In May 1996, with the adoption of the country's new constitution, South Africa became the first country to specifically protect glbtq people from discrimination. Section 9(3) of the constitution prohibits discrimination on the basis of race, gender, and sexual orientation, among other grounds.

From this constitutional fountain flowed a series of legal reforms. All laws that had discriminated against glbtq people, including disparate ages of consent for heterosexual and homosexual acts, were formally repealed following another significant ruling by the nation's Constitutional Court in 1998.

In 1998, Parliament passed an employment act that prohibits employment discrimination, while in 2000, it passed a law that prohibits discrimination in public services and accommodations.

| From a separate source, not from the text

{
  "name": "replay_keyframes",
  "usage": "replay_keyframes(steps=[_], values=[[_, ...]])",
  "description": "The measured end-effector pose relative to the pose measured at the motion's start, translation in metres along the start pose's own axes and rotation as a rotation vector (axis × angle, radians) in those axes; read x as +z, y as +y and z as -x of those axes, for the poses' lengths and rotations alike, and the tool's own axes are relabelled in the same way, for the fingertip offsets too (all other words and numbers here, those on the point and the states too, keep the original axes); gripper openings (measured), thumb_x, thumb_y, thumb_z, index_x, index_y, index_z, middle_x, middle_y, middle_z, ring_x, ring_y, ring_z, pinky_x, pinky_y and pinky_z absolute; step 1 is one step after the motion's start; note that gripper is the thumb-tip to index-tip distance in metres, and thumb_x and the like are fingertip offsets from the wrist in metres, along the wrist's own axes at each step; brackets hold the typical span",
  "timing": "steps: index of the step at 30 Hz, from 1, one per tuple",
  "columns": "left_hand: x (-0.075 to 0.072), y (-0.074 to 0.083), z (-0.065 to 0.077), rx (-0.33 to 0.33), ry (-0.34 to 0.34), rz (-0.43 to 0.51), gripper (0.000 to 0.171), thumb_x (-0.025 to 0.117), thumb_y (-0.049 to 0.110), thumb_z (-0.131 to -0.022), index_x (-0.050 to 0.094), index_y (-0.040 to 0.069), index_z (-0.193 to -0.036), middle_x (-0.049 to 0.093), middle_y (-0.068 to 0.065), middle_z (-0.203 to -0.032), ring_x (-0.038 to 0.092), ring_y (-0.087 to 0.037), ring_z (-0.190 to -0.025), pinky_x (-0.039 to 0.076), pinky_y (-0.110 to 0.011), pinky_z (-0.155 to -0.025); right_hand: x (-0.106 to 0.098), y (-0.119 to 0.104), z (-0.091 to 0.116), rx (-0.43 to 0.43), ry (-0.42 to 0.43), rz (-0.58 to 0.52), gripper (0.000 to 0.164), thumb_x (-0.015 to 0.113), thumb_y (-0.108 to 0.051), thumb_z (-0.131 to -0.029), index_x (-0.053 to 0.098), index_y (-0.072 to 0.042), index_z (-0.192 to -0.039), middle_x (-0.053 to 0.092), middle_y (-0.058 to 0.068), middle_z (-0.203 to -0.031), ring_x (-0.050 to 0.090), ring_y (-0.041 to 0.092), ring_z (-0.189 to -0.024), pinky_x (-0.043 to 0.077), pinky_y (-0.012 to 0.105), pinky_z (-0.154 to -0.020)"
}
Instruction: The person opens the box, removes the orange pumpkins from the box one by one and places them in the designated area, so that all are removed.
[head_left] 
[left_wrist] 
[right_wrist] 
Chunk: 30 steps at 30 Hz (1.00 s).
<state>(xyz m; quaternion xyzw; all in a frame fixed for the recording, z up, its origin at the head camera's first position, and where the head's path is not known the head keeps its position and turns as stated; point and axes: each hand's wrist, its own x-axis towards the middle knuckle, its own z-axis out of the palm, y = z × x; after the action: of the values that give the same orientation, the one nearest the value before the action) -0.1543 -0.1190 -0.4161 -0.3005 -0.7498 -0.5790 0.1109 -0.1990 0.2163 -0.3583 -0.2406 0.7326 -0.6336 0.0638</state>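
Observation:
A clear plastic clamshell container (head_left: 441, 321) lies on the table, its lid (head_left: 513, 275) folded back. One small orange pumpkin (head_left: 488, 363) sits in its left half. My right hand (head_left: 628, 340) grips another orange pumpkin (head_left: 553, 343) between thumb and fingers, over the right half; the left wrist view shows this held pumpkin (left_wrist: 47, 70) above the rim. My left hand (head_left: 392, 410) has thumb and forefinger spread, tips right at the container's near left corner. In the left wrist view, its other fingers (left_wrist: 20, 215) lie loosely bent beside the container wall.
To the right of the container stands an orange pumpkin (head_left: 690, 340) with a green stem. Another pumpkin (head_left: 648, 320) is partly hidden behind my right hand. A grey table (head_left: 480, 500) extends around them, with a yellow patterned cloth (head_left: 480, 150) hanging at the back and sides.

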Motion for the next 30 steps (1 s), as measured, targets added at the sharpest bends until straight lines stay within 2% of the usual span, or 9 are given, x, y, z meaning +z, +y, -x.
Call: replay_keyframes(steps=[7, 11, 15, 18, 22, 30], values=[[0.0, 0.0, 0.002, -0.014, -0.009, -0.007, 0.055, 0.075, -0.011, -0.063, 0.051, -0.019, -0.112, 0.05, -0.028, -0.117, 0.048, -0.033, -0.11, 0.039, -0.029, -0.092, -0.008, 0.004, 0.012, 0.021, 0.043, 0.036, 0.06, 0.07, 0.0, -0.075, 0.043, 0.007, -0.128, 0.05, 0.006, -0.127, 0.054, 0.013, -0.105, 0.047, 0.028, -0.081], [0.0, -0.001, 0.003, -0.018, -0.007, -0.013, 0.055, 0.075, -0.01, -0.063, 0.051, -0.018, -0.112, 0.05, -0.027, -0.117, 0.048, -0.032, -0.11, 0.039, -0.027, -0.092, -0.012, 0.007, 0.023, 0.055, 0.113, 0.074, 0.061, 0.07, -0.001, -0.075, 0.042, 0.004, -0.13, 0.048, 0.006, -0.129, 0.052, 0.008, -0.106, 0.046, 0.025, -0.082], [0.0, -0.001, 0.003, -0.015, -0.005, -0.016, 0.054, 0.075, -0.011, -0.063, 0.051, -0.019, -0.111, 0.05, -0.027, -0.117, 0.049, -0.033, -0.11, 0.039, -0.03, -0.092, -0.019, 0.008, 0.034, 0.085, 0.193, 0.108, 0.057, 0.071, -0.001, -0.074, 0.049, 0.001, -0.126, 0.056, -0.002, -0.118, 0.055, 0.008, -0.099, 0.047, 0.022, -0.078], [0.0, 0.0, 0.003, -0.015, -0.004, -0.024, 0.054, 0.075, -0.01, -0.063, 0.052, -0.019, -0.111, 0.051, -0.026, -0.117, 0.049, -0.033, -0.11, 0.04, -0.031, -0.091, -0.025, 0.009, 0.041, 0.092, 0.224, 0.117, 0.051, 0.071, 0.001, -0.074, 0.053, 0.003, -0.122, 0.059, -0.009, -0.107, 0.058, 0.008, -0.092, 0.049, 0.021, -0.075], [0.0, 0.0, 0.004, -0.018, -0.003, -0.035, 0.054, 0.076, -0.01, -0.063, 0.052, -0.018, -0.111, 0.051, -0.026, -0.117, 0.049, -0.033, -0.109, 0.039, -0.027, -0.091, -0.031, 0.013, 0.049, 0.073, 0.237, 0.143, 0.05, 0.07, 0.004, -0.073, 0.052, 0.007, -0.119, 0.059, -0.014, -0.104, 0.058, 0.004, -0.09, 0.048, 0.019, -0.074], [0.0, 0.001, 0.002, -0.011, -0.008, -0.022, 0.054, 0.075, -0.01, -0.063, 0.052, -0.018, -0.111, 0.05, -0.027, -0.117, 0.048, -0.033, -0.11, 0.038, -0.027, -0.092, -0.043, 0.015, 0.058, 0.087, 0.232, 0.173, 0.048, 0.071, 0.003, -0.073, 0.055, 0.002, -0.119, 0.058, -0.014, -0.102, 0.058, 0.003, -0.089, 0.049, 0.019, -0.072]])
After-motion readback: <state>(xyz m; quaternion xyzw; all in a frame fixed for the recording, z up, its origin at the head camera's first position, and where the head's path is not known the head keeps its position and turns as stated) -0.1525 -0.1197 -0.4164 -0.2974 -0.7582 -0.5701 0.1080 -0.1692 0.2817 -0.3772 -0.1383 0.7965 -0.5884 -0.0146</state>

In yet another landmark case, the Constitutional Court ruled in December 2005 that the prohibition of same-sex marriage violated the equal rights provision of the constitution. The Court gave Parliament one year to pass a law providing for same-sex marriage.

In November 2006, Parliament voted 230-41 in favor of a bill that authorized same-sex civil marriage, as well as civil unions for unmarried opposite-sex and same-sex couples. South Africa, thus, became the fifth country to achieve marriage equality.

The lop-sided vote in favor of marriage equality may, however, be misleading. Many of the Members of Parliament from the ruling African National Congress who voted in favor of equality did so not out of a conviction that same-sex marriage was a step toward progress, but in order to prevent a constitutional crisis in the new nation.

Indeed, current South Africa President Jacob Zuma loudly opposed the new law. Moreover, the law allows civil servants, as well as clergy, to refuse to perform same-sex marriages.

Passage of the marriage equality law did not end the debate about same-sex marriage, and anti-gay groups continue to lobby to overturn the law.

South Africa Today

Although South Africa in theory, and largely in practice, extends equal legal rights to its glbtq citizens, the South African queer community must contend with persistent cultural prejudices. One of the strongest biases that glbtq groups must combat is the commonly held belief that homosexuality is not a native African identity, but one of the corrupting influences of the West.